先代の女将が入院してから3ヵ月が過ぎた。夫の母なので義理の母となるが、結婚してから若女将として筆舌に耐えない厳しい教育を受けて来た美音子。女将とい仕事の特別な存在として心から尊敬しており、週に一度は車を運転して1時間ほど離れた大規模な病院に見舞いに行っている。
入院を機に女将を伝承した美音子だったが、先代女将だったらどうするだろうかをいつも想像しながら行動していたことも事実だった。
お客様のチェックアウト時に玄関でお見送りをしていた時に急に倒れ、すぐに救急車を手配して大学病院に搬送されたが、動脈硬化が原因と考えられる脳梗塞で、処置対応が早かったので幸い後遺症も軽く、1ヵ月前から現在の病院へ転院してリハビリを受けている。
病室へ行くと話題は旅館のことばかり。「お客様に問題はないか?」「クレームはなかった?」などと聞かれるが、その日は1ヵ月ほど前から美音子が実施を始めたアンケート調査の結果を報告しようと持参していた。

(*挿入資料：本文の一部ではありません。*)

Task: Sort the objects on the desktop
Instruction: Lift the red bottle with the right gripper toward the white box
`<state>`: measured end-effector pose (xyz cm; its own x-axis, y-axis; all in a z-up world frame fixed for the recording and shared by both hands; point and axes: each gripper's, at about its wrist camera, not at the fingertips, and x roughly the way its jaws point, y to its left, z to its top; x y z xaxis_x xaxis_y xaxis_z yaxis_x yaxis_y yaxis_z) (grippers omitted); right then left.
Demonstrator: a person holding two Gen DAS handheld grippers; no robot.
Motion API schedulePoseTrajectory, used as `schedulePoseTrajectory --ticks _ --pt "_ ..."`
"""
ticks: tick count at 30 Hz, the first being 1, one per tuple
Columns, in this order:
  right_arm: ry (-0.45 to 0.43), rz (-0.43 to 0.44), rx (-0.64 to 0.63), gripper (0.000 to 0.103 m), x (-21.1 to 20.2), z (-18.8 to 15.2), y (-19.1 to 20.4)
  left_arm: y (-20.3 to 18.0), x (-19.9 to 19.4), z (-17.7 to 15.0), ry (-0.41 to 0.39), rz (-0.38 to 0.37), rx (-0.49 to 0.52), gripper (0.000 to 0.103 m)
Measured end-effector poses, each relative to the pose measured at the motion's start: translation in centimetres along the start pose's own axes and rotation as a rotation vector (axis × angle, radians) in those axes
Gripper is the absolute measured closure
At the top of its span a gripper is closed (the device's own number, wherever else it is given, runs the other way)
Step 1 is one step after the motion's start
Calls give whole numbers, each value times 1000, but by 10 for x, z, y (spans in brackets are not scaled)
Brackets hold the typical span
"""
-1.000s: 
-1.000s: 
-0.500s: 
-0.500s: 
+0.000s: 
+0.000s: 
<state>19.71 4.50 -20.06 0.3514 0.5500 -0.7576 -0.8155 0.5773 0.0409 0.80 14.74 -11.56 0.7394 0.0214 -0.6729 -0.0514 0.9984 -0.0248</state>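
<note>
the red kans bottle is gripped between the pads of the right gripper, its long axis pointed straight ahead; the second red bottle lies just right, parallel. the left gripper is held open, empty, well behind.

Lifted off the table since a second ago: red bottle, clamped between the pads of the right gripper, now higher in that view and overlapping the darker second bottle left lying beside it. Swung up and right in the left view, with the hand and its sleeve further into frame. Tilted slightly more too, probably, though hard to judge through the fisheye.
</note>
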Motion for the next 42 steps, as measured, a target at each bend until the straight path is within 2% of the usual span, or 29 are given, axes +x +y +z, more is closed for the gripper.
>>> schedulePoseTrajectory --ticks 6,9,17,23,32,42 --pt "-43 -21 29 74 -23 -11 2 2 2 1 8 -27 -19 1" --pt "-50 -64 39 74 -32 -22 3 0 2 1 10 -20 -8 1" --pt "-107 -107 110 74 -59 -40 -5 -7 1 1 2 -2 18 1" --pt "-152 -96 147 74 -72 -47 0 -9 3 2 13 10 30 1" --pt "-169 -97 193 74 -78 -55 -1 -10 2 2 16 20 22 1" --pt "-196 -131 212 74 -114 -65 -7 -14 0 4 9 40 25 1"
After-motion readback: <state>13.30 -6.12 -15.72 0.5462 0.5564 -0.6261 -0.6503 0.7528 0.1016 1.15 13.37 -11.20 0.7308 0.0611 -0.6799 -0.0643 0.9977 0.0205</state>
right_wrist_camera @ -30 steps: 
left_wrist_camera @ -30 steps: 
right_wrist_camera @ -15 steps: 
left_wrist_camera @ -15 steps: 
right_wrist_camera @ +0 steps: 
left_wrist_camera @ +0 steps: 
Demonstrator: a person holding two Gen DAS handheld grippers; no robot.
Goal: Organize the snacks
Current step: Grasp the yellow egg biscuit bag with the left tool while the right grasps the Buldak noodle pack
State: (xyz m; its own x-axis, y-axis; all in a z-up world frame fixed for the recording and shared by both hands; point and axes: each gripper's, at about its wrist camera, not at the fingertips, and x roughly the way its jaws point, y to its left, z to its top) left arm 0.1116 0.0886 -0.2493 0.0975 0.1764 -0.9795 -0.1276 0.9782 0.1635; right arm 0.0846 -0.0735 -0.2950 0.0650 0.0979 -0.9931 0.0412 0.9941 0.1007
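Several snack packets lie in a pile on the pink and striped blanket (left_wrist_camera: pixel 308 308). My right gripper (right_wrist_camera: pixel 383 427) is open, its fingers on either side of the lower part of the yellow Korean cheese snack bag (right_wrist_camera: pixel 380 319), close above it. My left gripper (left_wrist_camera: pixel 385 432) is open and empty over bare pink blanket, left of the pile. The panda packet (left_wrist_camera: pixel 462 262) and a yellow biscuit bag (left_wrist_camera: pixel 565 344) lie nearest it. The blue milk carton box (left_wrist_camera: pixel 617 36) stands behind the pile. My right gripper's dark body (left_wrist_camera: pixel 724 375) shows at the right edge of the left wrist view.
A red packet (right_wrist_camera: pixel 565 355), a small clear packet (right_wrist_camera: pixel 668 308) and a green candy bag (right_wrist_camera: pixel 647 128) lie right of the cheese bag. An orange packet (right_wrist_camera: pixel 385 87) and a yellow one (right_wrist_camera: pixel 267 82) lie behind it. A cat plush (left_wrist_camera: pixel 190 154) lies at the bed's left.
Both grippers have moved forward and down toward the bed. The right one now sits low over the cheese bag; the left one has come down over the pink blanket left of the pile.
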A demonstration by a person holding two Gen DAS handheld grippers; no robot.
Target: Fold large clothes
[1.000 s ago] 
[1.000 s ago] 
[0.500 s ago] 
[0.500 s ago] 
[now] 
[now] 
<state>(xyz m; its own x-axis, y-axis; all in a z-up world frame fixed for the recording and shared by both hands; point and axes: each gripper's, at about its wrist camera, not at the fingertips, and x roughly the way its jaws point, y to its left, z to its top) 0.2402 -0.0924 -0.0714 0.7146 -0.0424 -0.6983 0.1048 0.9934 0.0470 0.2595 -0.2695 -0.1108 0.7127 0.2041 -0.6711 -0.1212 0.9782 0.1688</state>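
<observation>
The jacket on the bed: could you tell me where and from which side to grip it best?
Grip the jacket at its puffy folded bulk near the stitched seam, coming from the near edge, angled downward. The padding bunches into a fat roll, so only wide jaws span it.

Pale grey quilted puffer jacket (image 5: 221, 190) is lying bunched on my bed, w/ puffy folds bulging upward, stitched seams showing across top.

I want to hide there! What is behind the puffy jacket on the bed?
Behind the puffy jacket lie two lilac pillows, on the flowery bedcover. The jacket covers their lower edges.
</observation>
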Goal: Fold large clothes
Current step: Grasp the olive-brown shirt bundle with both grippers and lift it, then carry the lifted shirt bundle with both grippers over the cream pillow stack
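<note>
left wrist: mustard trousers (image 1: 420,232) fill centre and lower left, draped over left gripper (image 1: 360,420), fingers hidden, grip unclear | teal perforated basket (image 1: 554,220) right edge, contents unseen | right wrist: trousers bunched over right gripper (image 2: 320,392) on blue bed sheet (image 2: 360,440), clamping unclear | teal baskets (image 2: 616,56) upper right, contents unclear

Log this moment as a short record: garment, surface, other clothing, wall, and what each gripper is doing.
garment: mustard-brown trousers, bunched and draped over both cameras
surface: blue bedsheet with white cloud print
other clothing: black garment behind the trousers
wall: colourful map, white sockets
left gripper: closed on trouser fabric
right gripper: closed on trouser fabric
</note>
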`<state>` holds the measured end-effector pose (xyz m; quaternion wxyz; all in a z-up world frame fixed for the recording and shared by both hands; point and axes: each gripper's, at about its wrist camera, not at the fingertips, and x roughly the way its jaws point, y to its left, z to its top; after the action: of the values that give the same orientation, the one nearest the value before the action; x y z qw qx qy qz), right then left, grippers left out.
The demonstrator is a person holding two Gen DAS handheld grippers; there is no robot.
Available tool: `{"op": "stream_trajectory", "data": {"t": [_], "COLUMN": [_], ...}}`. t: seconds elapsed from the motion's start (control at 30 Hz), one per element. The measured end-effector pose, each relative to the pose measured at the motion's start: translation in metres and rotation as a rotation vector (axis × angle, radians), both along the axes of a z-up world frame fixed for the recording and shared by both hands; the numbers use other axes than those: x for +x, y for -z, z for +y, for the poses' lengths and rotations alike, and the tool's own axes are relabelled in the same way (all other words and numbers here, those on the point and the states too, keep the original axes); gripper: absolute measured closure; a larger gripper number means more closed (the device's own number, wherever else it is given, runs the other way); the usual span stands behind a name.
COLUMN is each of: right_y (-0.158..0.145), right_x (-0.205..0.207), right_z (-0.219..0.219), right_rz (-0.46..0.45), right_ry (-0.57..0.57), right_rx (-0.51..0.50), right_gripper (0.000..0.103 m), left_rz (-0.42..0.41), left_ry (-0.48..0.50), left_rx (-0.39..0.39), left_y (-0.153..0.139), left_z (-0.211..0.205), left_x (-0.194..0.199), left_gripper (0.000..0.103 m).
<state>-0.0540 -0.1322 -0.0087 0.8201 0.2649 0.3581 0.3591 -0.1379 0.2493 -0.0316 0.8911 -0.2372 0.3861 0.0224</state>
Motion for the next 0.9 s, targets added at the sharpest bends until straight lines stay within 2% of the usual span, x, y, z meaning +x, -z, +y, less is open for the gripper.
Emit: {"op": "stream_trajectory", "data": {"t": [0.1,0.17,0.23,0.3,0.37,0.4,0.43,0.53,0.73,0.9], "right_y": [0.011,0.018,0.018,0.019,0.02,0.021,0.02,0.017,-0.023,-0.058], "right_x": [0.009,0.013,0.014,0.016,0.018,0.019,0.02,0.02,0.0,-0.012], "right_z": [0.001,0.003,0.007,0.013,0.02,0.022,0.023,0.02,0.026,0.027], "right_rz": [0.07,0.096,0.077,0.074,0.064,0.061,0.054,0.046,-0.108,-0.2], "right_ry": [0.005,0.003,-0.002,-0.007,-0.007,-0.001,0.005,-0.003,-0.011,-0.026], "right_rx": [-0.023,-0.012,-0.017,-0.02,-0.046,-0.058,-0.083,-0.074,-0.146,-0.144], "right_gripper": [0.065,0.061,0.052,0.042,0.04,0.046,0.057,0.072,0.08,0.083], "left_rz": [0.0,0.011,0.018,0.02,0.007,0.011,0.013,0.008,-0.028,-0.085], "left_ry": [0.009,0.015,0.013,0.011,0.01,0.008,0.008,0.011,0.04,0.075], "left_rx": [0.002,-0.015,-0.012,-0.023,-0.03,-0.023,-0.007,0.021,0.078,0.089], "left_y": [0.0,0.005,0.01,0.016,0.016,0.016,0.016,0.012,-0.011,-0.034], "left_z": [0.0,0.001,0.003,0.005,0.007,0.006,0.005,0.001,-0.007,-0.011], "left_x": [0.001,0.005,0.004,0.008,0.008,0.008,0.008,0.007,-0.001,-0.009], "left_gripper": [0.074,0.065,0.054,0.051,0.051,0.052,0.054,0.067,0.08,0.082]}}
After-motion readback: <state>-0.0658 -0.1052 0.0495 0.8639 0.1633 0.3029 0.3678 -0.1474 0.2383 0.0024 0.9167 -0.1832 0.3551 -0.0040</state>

「設備は?」「大浴場は?」「清潔感は?」「スタッフは?」「お夕食は?」「ご朝食は?」などと20項目の質問による無記名のアンケート調査で、フロントの横に設置した投函箱に入れていただくシステムになっているが、100点満点で採点をお願いしている項目もあり、これまでの最高得点は「120点」で、みんなで喜んだものだった。
無記名となっているが、正直に言うとちょっとした仕掛けが施されており、どのお客様が書いてくださったものかが分かるようになっている。これは、過去にセミナーを受講した時に学んだアンケート調査のテクニックで、返信葉書の切手を捲ったら番号が記されていたり、用紙の横に分からないような印が入っており、大きな用紙に打ち込まれたものと照合すれば回答者が判明するというものだった。
最も悪い点数は「92点」なので美音子が予想していた以上の点数を頂戴していると自負していたが、そんな結果を病室で先代女将に報告すると、褒められると思っていたことが予想もしなかった言葉で叱責されることになった。
「美音子さん、何か勘違いをされているのではないの。92点や98点というのはご満足に至っておられないということなのよ。学校の試験なら合格点かもしれないけど、旅館というサービス業では99点は0点と同じよ」
また女将は次のように指摘した。
「お食事は如何でしたか、スタッフは如何でしたかなどと様々な質問をお願いすると、その光景を思い出されて悪い印象を思い出されることにもなるの。だからアンケートの目的を考えるなら好印象につながることが大切で、『裏側でそんなことをしていたのか!』と訴えることこそ意味があるの」
それは例えば次のような質問内容である。
「当館の料理長は食材に拘っていますが、お出しするお造りが美しく見えるようにとお魚の種類によって蛍光灯を白光や昼光に変えていますが、効果があると思われますか?」
そんな質問をすると驚かれることになるが、それは利用した旅館がそこまでやっているのと強いインパクトを与えることになる。見えない部分を伝えることこそがアンケートの重要な手法目的で、その指摘に先代女将の凄さを改めて知るしることになり、未熟な自分を自覚することになった帰路の車内だった。